# Salary Prediction Using Linear Regression

`Author:` [Syed Muhammad Ebad](https://www.kaggle.com/syedmuhammadebad)\
`Date:` 28-Sept-2024\
[Send me an email](mailto:mohammadebad1@hotmail.com)\
[Visit my GitHub profile](https://github.com/smebad)

## Introduction
In this notebook, we will explore a simple linear regression model for predicting salaries based on years of experience. The dataset consists of two features: `YearsExperience` and `Salary`. This will demonstrate how to use machine learning techniques, specifically linear regression, to create a predictive model.

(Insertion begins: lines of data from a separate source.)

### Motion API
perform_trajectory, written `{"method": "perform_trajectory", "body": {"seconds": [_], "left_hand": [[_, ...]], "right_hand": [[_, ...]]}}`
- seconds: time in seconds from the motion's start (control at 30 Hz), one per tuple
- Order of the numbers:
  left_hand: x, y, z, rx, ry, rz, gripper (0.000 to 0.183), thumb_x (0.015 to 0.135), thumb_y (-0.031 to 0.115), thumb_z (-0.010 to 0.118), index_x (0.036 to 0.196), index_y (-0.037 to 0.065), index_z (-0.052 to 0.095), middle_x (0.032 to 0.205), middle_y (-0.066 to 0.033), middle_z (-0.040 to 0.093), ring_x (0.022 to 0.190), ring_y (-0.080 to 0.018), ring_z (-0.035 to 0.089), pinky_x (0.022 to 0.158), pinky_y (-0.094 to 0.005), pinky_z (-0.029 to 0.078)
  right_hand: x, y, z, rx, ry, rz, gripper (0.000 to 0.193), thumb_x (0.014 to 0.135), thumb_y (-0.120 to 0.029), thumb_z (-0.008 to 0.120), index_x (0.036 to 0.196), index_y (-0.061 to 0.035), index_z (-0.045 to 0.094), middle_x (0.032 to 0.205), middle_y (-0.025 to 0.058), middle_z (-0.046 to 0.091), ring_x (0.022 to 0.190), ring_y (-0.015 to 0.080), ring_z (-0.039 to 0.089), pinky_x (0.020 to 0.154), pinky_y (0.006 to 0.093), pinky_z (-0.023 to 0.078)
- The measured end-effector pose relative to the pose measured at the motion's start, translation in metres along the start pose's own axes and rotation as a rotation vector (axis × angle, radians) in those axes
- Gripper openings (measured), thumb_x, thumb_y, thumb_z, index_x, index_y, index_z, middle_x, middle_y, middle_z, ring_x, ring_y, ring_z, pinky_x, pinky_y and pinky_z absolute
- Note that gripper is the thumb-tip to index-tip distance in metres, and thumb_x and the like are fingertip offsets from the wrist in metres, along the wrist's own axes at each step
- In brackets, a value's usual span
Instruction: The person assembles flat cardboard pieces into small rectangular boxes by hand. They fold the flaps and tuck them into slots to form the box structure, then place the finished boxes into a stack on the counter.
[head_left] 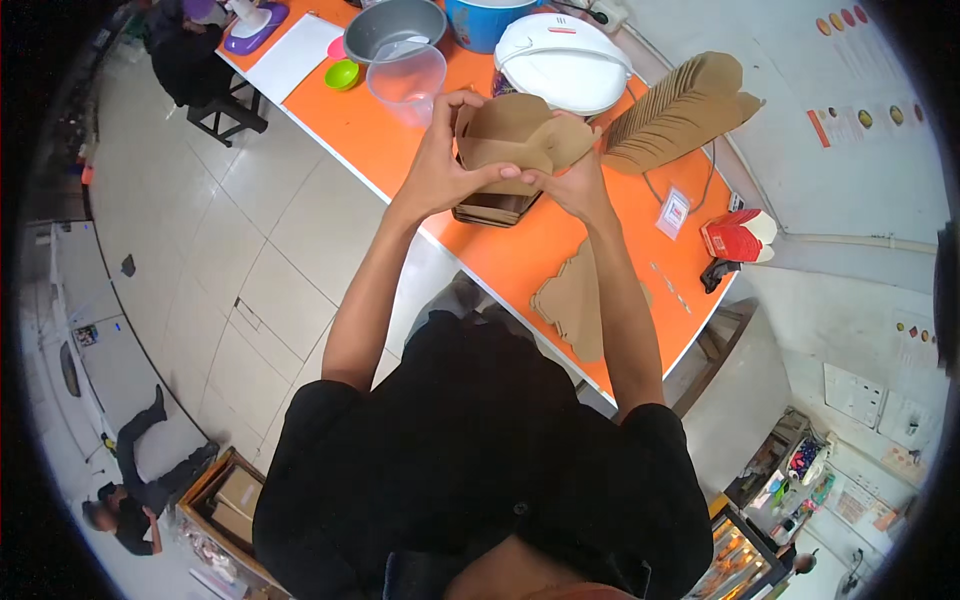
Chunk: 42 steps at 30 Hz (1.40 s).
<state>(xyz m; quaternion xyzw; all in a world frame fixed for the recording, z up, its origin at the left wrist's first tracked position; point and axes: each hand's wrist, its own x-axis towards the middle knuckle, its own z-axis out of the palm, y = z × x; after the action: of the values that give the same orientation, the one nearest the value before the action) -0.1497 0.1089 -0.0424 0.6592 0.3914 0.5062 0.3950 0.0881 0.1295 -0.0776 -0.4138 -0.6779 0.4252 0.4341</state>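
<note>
Above the orange table point(480, 250), both my hands are closed around a brown cardboard food box point(500, 152) with its flaps standing up. My left hand point(437, 165) grips its left side, fingers over the far edge and thumb along the near wall. My right hand point(578, 188) holds the right side near an outward-leaning flap, its fingers partly hidden behind the card. The two thumbs almost meet at the front. Directly below sits a small stack of brown boxes point(490, 213). Flat cardboard blanks point(578, 318) lie beneath my right forearm.
A long row of nested brown boxes point(690, 110) leans toward the wall at right. A white-lidded container point(560, 60), grey tub point(395, 30), clear bowl point(407, 75) and blue bucket point(485, 22) stand at the back. A red box point(735, 237) is near the right edge.
</note>
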Motion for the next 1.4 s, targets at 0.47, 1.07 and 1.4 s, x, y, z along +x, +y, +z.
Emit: {"method": "perform_trajectory", "body": {"seconds": [0.47,1.07,1.4], "left_hand": [[-0.036,-0.033,-0.018,0.09,-0.366,-0.263,0.13,0.055,0.032,0.103,0.16,0.011,0.03,0.154,-0.0128,0.045,0.148,-0.0322,0.04,0.126,-0.0485,0.028],[-0.033,-0.046,-0.01,0.105,-0.249,-0.26,0.126,0.056,0.039,0.104,0.152,0.005,0.029,0.15,-0.0219,0.047,0.141,-0.0383,0.05,0.117,-0.0486,0.043],[-0.03,-0.047,-0.01,0.068,-0.274,-0.305,0.135,0.057,0.043,0.103,0.157,0.005,0.021,0.155,-0.0222,0.041,0.146,-0.0376,0.042,0.122,-0.0489,0.039]], "right_hand": [[-0.024,0.019,-0.012,0.44,0.032,0.108,0.081,0.079,-0.016,0.091,0.141,-0.0057,0.04,0.124,0.0062,0.055,0.12,0.0174,0.057,0.101,0.0358,0.052],[-0.007,-0.011,-0.008,-0.185,-0.076,-0.016,0.088,0.071,-0.035,0.096,0.136,0.0017,0.049,0.124,0.0128,0.06,0.116,0.0229,0.062,0.099,0.0393,0.052],[-0.018,-0.019,0.02,-0.083,0.054,0.007,0.093,0.074,-0.037,0.095,0.141,0.0007,0.043,0.134,0.0127,0.053,0.123,0.0246,0.057,0.105,0.0421,0.047]]}}
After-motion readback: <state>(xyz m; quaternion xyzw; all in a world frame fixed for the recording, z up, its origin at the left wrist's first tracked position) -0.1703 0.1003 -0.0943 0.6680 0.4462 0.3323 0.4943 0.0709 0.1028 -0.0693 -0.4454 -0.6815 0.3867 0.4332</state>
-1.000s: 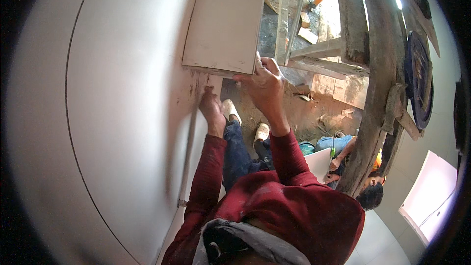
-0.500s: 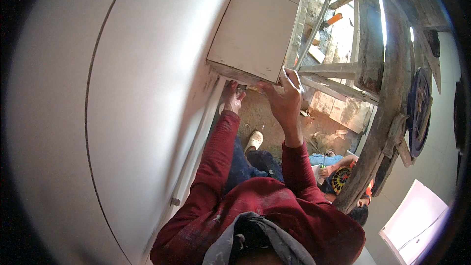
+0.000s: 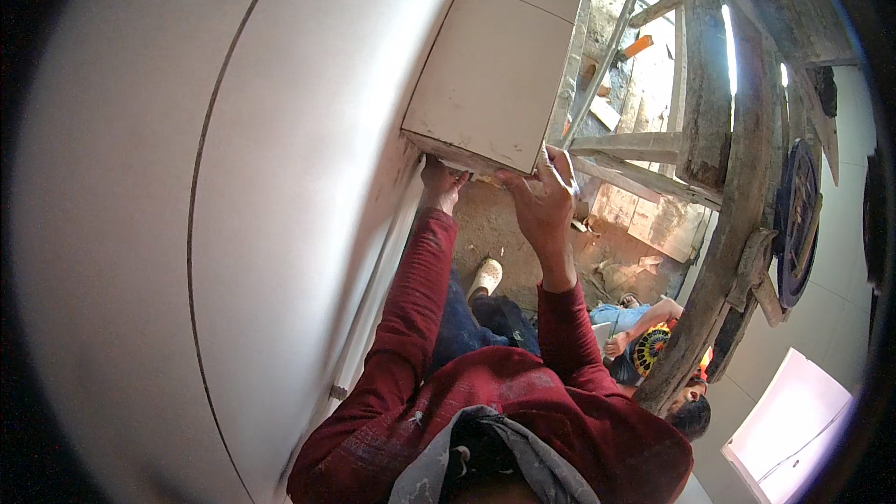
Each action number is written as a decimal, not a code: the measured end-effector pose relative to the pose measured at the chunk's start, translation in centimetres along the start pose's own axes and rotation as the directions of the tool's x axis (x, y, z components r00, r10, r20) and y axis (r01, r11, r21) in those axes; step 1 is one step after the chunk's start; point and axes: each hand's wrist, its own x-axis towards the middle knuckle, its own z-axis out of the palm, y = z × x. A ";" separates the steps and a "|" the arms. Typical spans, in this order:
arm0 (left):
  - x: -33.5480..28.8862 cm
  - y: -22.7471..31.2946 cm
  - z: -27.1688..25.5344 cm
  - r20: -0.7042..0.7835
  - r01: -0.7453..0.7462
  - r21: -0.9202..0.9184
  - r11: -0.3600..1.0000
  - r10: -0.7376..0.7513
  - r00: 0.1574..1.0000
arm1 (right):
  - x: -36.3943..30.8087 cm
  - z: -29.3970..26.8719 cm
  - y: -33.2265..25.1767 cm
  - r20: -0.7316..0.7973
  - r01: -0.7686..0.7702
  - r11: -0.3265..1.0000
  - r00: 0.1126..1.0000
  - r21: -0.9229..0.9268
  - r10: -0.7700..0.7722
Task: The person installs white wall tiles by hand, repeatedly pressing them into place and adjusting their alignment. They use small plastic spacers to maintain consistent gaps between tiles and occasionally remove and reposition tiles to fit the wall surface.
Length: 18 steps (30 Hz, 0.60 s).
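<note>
A large pale tile [image 3: 490, 75] lies at the near end of a raised ledge beside the wall, its near edge rough and stained. My right hand [image 3: 543, 207] grips the tile's near right corner, fingers bent over the side edge and thumb along the front edge. My left hand [image 3: 441, 187] reaches up beneath the near left edge, thumb apart from the fingers. The underside hides its fingertips, so whether they touch the tile cannot be made out.
Large pale panels cover the wall [image 3: 280, 187] at left. A wooden scaffold [image 3: 737, 159] stands at right, with a dark round basin [image 3: 796, 224] beyond. Another person in a blue top [image 3: 630, 313] is low at the right. Boards [image 3: 663, 222] lie on the dirt floor [image 3: 523, 224].
My left hand has slid further under the tile's edge, hiding more of its fingers. My right hand keeps its grip on the corner. The other person has shifted, and their head now shows beside the post.
</note>
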 end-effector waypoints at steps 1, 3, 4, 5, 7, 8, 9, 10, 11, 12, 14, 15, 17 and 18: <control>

We will go through the following steps:
1. Importing the necessary libraries and loading the dataset.
2. Exploring and visualizing the data.
3. Training the linear regression model.
4. Making predictions based on user input.
5. Summarizing what we learned.

In [1]:
# importing the necessary libraries
import pandas as pd
import numpy as np
import plotly.express as px
import plotly.graph_objects as go
from sklearn.model_selection import train_test_split
from sklearn.linear_model import LinearRegression
import warnings
warnings.filterwarnings("ignore")

### Dataset Overview
The dataset used in this project contains information on employees' years of experience and their corresponding salaries. There are 30 entries, each representing one employee.

In [2]:
df = pd.read_csv("Salary_Data.csv")
df.head()

Unnamed: 0,YearsExperience,Salary
0,1.1,39343.0
1,1.3,46205.0
2,1.5,37731.0
3,2.0,43525.0
4,2.2,39891.0


### Checking for missing values in the dataset:

In [3]:
# checking out the null values
df.isnull().sum()

YearsExperience    0
Salary             0
dtype: int64

### Data Visualization
We will now visualize the relationship between `YearsExperience` and `Salary` to check if a linear pattern exists.

In [4]:
# Plotting the data
fig = px.scatter(df, x="YearsExperience", y="Salary", trendline="ols")
fig.show()

### Model Training
Next, we will train a linear regression model to predict salaries based on the years of experience. We will split the data into training and testing sets to ensure the model generalizes well.

In [5]:
# Training a linear regression model
x = df[["YearsExperience"]]
y = df[["Salary"]]

# # Train-test split
x_train, x_test, y_train, y_test = train_test_split(x, y, test_size=0.2, random_state=42)

In [6]:
# model training
model = LinearRegression()
model.fit(x_train, y_train)

### Salary Prediction Function

We define a custom function `predict_salary()` to take the number of years of experience as input and return the corresponding predicted salary. This function uses the trained linear regression model to make predictions.

In [8]:
def predict_salary(years_experience):
    features = np.array([[years_experience]])
    predicted_salary = model.predict(features)
    return predicted_salary[0]

### Making Predictions
Now that the model is trained, we can make predictions. For testing purposes, we'll predict the salary for an employee with 5 years of experience.

In [19]:
prediction = 5  # Replace with any number of years for quick testing
predicted_salary = predict_salary(prediction)
print(f"Predicted salary: {predicted_salary}")

Predicted salary: [72440.65962693]


### Summary
In this project, we have built a simple linear regression model to predict salaries based on years of experience. We started by visualizing the data, which indicated a clear linear relationship. We then trained the model using this data and made predictions for new values of years of experience.